Я рассказал ему о стариках.

–Только-то! – Он снял трубку. – Рамиз Гусейнович, загляни ко мне... – Дав отбой, он с хитрой усмешкой оглядел меня. – Хорошо выглядишь... Сейчас мы поедем с тобой в одно место, какого и в Москве не сыщешь! Хоть вы, москвичи, и считаете, что вас ничем удивить невозможно, но тут ты ахнешь, гарантирую!

Вошел бывший директор стадиона.

– Как фамилия и адрес твоих стариков? – спросил у меня председатель. Я назвал. – В общем, так, – он строго посмотрел на своего заместителя, старикам надо помочь. Чтобы в течение этой недели у них была вода. И выясни, по чьему недосмотру дом не был включен в общегородскую смету.

Зампред оказался человеком очень информированным.

– Я в курсе, Ибрагим Гасанович. Там ничего нельзя сделать. Очень высокая отметка, напора не хватает. А по генплану дома эти идут на снос.

– Когда?

– В будущей пятилетке.

– Значит, люди пять лет должны мучиться? Ничего не знаю, чтобы вода там была. Поставьте насос... В общем, найдите решение. Завтра доложить...

Зампред заметно погрустнев, покинул кабинет.

– Ну, что у тебя еще? – спросил у меня председатель. – Проси, пока не поздно.
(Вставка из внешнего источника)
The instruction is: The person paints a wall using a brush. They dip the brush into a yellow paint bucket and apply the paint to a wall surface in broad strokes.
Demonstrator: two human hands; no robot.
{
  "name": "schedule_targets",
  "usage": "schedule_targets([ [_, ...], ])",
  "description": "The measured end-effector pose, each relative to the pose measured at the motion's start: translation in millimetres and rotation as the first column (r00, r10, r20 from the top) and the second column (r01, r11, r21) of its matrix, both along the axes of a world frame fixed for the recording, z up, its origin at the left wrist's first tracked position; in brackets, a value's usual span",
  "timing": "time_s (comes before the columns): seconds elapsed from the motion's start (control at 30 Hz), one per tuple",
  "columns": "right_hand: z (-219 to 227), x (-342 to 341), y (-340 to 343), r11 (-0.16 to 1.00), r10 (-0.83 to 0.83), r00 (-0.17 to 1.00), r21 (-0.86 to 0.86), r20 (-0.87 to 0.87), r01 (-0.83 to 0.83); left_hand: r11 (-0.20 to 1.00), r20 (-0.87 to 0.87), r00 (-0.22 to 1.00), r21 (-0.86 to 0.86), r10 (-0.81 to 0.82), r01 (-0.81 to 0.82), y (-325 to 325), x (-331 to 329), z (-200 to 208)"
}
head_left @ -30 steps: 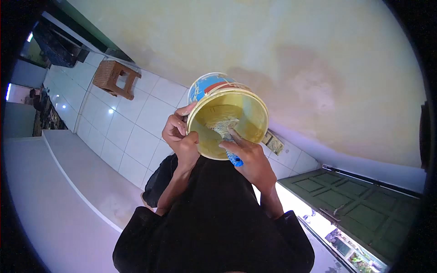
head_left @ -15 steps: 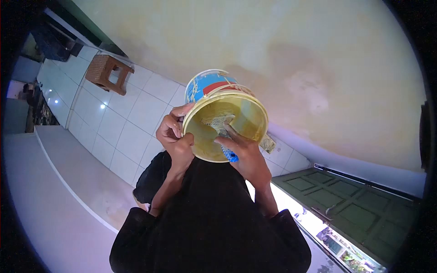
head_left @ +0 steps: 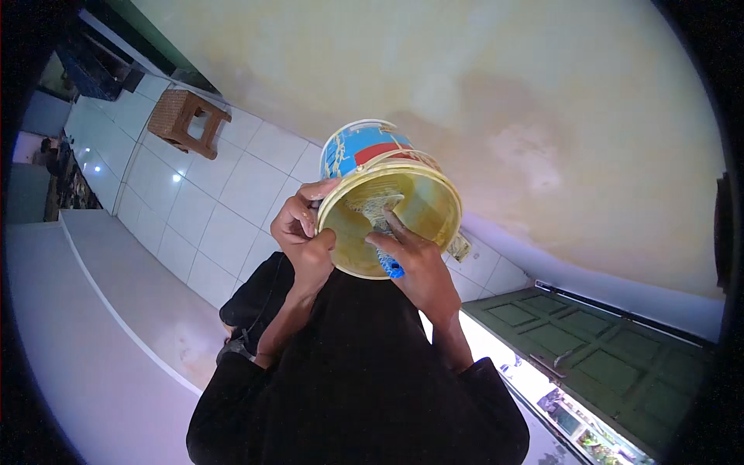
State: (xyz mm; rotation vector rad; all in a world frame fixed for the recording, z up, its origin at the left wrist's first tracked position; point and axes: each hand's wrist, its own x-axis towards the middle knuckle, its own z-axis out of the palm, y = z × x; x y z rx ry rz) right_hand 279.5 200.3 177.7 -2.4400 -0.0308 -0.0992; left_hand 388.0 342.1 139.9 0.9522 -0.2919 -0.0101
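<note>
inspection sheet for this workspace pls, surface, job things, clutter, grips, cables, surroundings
surface: white tiled floor, light glints on it
job's things: tilted bucket, blue and red outside, yellowish inside; brush with blue handle, bristles inside the bucket
clutter: brown stool; small smeared object showing just right of the bucket, kind unclear
left grip: closed on the bucket's rim
right grip: closed on the brush
cables: nothing clearly seen
surroundings: patchy pale wall; green panelled door

Doorway [head_left: 500, 350]: blazing white, low on my right!
Floor [head_left: 240, 186]: bright glints, over to my left.
Shirt [head_left: 356, 372]: near-black, detail lost.
Wall [head_left: 333, 62]: curving toward blackened corners.
</note>
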Motion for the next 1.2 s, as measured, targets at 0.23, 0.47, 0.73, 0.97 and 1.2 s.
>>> schedule_targets([
  [0.23,4.3,3.7,3.9,1.000,-0.019,1.000,-0.013,0.008,0.019,1.000,-0.035,0.999,0.011,0.017,-0.017,-2.6,3.5,0.3],
  [0.47,1.5,3.6,6.9,0.997,-0.069,0.998,0.033,-0.014,0.069,1.000,-0.083,0.996,-0.011,-0.014,0.013,-4.3,-2.3,-0.3],
  [0.73,7.1,9.4,8.5,0.993,-0.106,0.994,0.050,-0.027,0.107,0.998,-0.105,0.994,0.046,-0.029,0.034,-2.0,-3.9,-2.7],
  [0.97,7.4,7.4,8.6,0.992,-0.119,0.993,0.040,-0.012,0.119,0.998,-0.079,0.996,0.021,-0.050,0.052,-1.3,-5.0,-3.2],
  [1.2,2.3,8.9,6.2,0.998,-0.066,0.997,0.016,0.050,0.065,0.999,-0.100,0.994,-0.018,-0.041,0.039,-5.8,-4.2,7.5],
])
Снимают меня.

– За что?

– С новым секретарем горкома не сработался. Слишком дружил с его предшественником.

– И куда пойдешь?

– Директором нашей школы. Я же педагогический закончил. Ну, поехали? – Он встал. – Восьмое чудо света, профилакторий для текстилькомбината. Прямо над водопадом, сорок номеров со всеми удобствами, шашлычной, спорткомплексом.

Я еле отвертелся от этой поездки – очень уж напористым был будущий директор моей бывшей школы...
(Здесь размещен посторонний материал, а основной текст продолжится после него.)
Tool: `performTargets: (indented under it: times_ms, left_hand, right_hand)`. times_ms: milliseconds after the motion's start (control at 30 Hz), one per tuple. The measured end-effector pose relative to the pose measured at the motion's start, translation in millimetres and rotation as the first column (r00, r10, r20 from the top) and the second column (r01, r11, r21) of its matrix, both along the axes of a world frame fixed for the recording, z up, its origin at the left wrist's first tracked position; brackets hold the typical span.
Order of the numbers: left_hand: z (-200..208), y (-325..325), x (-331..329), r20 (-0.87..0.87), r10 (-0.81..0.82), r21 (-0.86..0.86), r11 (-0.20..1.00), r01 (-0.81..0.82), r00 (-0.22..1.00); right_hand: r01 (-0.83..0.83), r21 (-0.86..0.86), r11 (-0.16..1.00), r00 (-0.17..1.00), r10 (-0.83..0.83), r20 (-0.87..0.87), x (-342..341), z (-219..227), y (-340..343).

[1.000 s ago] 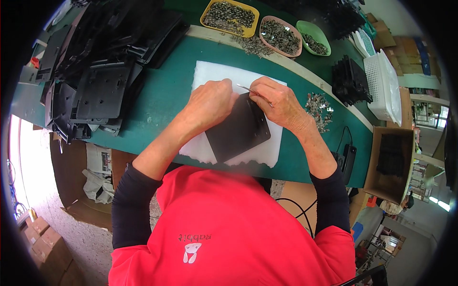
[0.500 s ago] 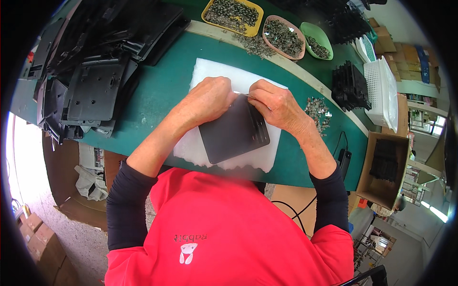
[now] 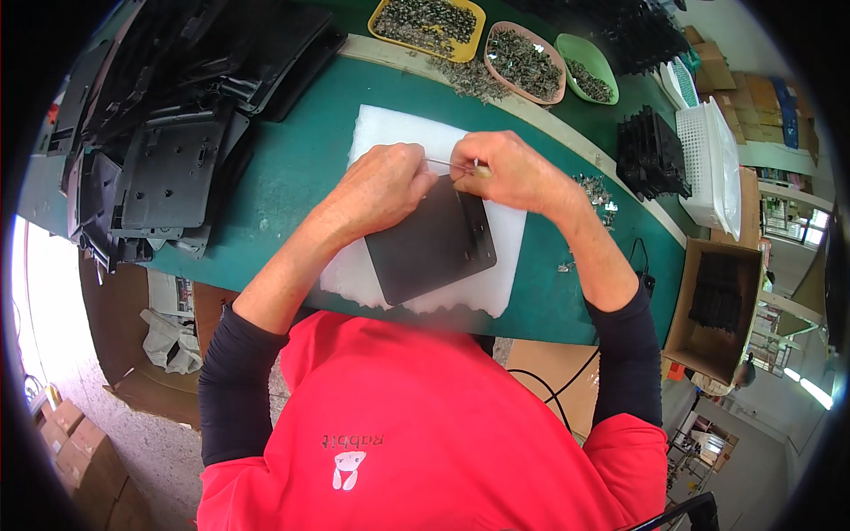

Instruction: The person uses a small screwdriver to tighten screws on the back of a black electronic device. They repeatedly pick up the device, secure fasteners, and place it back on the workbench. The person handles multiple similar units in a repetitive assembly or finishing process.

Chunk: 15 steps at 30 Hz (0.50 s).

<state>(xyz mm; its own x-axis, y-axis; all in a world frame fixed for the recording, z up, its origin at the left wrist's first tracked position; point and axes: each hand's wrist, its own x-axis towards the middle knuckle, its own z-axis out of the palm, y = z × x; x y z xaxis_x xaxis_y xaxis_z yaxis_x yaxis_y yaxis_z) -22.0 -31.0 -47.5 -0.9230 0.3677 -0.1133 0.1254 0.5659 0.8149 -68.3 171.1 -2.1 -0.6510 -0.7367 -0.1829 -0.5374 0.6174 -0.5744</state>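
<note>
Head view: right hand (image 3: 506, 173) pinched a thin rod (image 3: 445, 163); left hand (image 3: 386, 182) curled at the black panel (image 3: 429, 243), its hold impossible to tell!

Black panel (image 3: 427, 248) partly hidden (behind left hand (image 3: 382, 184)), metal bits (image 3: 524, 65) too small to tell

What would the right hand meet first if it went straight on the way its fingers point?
Probably the left hand, just leftward. How high the right hand sits over the black panel is unclear, so brushing that is possible.
</note>
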Motion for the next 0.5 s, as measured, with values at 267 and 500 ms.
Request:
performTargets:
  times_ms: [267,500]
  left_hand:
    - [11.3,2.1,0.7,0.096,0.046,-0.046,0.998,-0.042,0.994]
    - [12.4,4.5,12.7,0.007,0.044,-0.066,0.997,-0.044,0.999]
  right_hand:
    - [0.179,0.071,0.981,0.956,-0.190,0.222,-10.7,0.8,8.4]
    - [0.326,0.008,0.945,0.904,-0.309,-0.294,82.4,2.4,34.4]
До шести оставалось еще три с половиной часа. Появиться на базе без денег для Рамиза было невозможно.

Спустившись пару километров по течению, я дошел до нутриевого хозяйства.

На лето зверьки были выпущены на свободу, и вольеры пустовали. В темном низком помещении хозяйственного домика под лоснящимся от грязи одеялом спал рыжий мальчик. Ватное одеяло в сильную жару вызывало удивление, но еще удивительней было то, что он спал в такой грязи в одних трусах, постелив на ржавую кроватную сетку какое-то рванье. Он лежал на спине, накрывшись одеялом до самых глаз.

– У тебя нитки есть?

– Есть...

– Черные?

– Белые.

– А иголка?

– Была.

Вынужденный перерыв в моей активной деятельности дал возможность зашить брюки, распоровшиеся по шву.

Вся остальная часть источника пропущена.